> _Your task_
For each line below that includes the word "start", make a copy.
══ The data ══
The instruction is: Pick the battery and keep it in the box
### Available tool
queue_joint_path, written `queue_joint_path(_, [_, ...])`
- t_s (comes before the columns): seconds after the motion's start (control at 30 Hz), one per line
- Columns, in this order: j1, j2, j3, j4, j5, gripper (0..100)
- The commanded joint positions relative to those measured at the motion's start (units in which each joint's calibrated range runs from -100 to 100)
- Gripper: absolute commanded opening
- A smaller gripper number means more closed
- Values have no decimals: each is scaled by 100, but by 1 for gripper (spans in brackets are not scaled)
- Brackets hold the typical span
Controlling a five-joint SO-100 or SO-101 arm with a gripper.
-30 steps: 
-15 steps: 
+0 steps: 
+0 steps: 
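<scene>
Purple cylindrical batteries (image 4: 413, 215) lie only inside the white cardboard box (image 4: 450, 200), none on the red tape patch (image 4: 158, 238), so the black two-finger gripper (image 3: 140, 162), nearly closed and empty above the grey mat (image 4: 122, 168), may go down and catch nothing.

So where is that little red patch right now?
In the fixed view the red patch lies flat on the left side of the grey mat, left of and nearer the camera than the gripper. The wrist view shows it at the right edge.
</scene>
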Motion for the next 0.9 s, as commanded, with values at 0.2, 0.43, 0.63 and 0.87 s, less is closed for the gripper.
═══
> _Solved exercise_
- t_s (comes before the columns): seconds after the motion's start (control at 30 Hz), one per line
- The commanded joint positions relative to those measured at the motion's start (units in which each joint's calibrated range runs from -100 to 100)

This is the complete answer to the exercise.